I’d always wondered why airports with two runways were designed in an X pattern rather than a V. Yes, the X takes up less space, and runways are very long. But the V runway setup is also inherently confusing. Now, in the Lexington crash, there are questions of which runway lights were on and which were off, questions of how much sleep the controller had, and so on. But I think Karl’s dad is right on: the real culprit is poor design.
Here’s Lexington’s airport from above (via Wikipedia):
To get to the short runway, just follow the red line down that short path from the terminal. And to get to the long runway, just follow the blue line down the same short path.
So all planes taxi out in the same direction from the terminal.
Now here’s another example—from an airport down the road in Paducah, KY:
Now, I am not a runway designer, or even a pilot, but from an everyday usability perspective, I like what I see. From above, there are five, and probably more, very obvious distinctions between the short and long runways:
- They are almost at 90 degree angles to each other.
- The main terminal is between the two runways, so pilots taxi out in opposite directions.
- But if you’re asleep or dyslexic, or for some other reason it’s still not obvious, there are two 90 degree turns required to get to the shorter runway from the main terminal, while the long runway asks a fairly straight path. This is the “Are you sure you want to delete this file?” dialog box of runway design. You have to do extra work to get to the more dangerous runway. If someone accidently takes off from the long runway, chances are there won’t be any problems, so that path can be pretty straight.
- Those big white stripes on the long runway are pretty official looking. “You’ve come to the right place,” they say. Showing up at the small runway with a commercial jet, you will probably notice the lack of stripes.
- And probably the most obvious distinction is this: there are two separate terminals! One for small planes, at top, and one for bigger planes (with the bigger parking lot), at right. And you can’t even get from the small plane terminal to the long runway without first going past the main terminal. Aside from being safer, this reduces congestion that might happen on the road to the airport, in the terminal, on the tarmac near the gates, and on the taxiway itself.

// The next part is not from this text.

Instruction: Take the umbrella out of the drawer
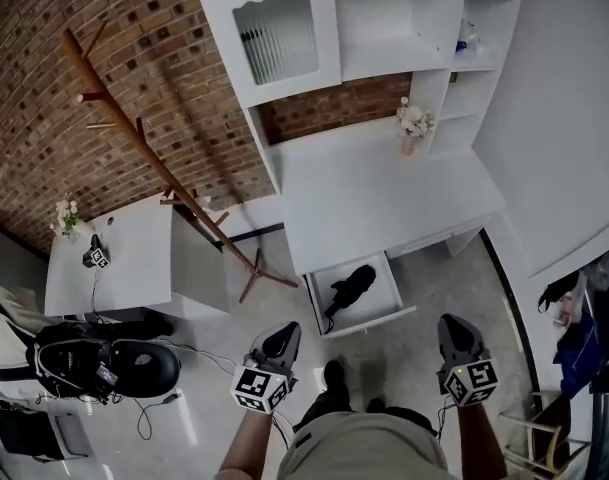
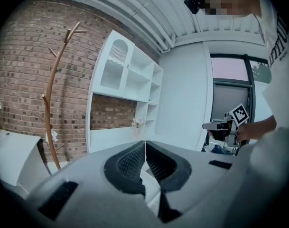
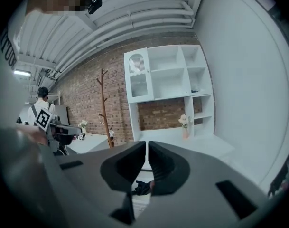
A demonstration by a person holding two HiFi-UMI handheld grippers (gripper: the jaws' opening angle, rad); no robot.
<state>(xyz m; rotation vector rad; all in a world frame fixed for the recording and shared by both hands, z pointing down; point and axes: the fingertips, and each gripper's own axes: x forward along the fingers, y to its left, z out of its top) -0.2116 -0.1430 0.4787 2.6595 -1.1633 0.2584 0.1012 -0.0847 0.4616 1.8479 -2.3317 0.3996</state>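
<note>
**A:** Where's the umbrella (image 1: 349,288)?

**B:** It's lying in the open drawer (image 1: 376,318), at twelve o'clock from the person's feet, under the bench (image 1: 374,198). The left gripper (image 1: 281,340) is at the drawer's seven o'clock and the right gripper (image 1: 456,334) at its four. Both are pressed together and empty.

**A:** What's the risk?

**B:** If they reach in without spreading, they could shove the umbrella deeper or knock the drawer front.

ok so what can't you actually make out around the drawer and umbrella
- Head view: the umbrella is small and dark; handle and strap cannot be told apart.
- Head view: the desk hides how far back the drawer runs.
- Right gripper view: the right gripper hides all but a dark scrap of the umbrella.
- Left gripper view: the left gripper covers the drawer; no umbrella shows.
</note>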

In other words, this design is really two airports in one, sharing space. But there might be one problem here that might not exist in Lexington: during busy times, a plane at the end of the short runway can’t see another plane at the end of the long runway. There are buildings in the way. I wonder what are the chances of two planes thinking they’re cleared for take-off at the same time? And if they do proceed, what are the chances of a collision in the Paducah design? I think this is an unlikely scenario, as there is a sort of “two-phase commit” that happens between the ATC and the aircraft, for any take-off or landing, that does a pretty damn good job of serializing the events.

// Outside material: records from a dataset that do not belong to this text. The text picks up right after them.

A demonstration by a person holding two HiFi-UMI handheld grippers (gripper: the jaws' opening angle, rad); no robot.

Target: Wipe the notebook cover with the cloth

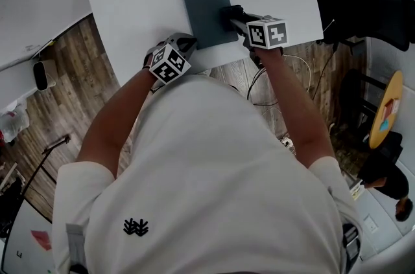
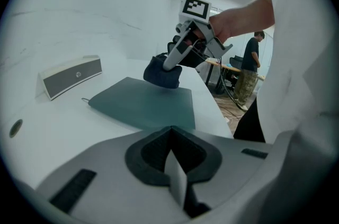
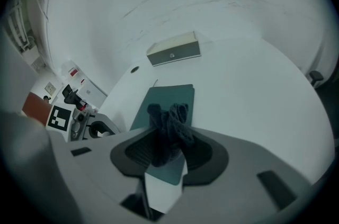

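The right claw is gripping a bunched, dark, soft cloth and pressing it on the right edge of the flat, matte teal notebook, which is lying on the smooth white surface. The left claw is sitting closed and empty by its near-left corner.

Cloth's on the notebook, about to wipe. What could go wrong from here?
The left tongs are shut on nothing, so the notebook looks unpinned; a stroke may drag it. It lies near the table edge and could slide off. The bunched cloth may slip from the right tongs.
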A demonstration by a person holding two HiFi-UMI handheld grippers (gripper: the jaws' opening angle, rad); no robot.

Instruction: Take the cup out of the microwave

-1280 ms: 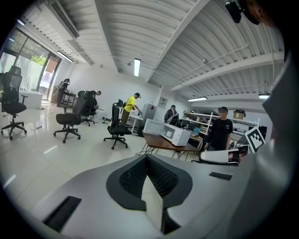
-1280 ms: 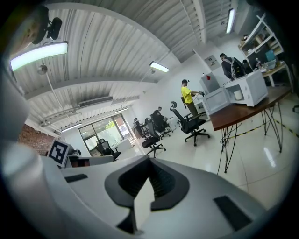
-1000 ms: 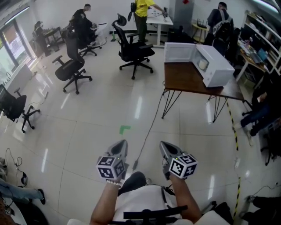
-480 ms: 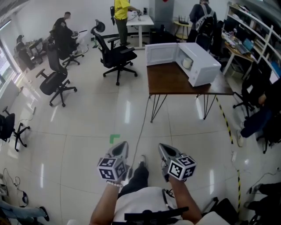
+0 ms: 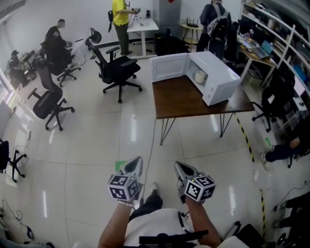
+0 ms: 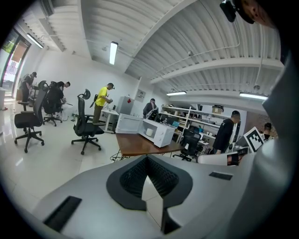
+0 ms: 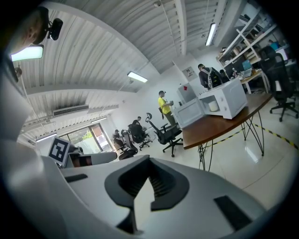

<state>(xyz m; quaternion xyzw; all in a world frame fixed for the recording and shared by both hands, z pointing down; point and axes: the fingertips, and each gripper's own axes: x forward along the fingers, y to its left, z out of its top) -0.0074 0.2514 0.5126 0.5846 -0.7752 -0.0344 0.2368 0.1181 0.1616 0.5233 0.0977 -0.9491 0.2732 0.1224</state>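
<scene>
Head view is showing me the left gripper [image 5: 134, 166] and the right gripper [image 5: 180, 168] side by side over the glossy floor [image 5: 87, 160], well apart from the worktop [image 5: 184, 99]. The white microwave [image 5: 215, 77] is sitting on that worktop with its door [image 5: 168, 67] swung wide, and the cup [image 5: 199, 76] is standing inside the cavity. In the left gripper view I am seeing the fingers [image 6: 135, 175] clenched together with nothing between them. The right gripper view is giving me the same: fingers [image 7: 161, 179] pressed shut and empty. A black office chair [image 5: 114, 68] is standing left of the worktop, and a person in a yellow top [image 5: 121, 14] is standing at a desk beyond it.
</scene>
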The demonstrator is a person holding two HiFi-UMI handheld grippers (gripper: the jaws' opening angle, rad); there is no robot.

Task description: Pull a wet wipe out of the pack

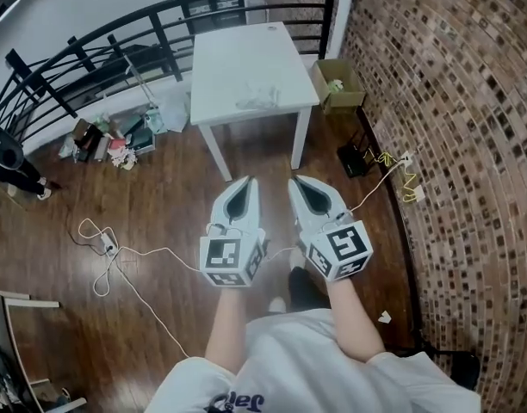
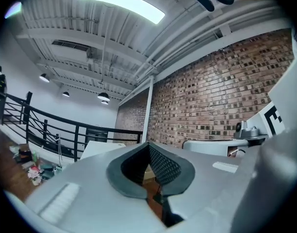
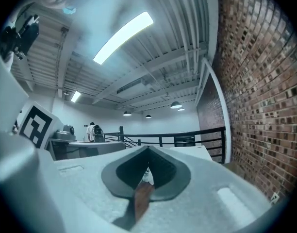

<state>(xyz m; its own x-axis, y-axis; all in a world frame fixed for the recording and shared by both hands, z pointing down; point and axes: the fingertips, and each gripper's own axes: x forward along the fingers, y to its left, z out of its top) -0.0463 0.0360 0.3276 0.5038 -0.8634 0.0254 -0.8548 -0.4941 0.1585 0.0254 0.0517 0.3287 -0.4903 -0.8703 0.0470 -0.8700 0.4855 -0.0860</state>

Anyway, I can’t think of a place where wayfinding is more important than on the runway. The consequences of confusion could not be higher. So the best way to follow up this recent crash in Lexington is with a reassessment of all airports to find and remove ambiguities in runway design, and to further segregate the small planes from the jets. Go check out your local airport on Google Maps and see where the taxiways are. If there is any doubt in your mind, make your complaint to the FAA. Of course, it’s probably too expensive to redesign the V runways, but the taxi path and the distinguishing marks for each runway, from the pilots perspective, could be reviewed, improved, and tested with both new and frequent users of the airport.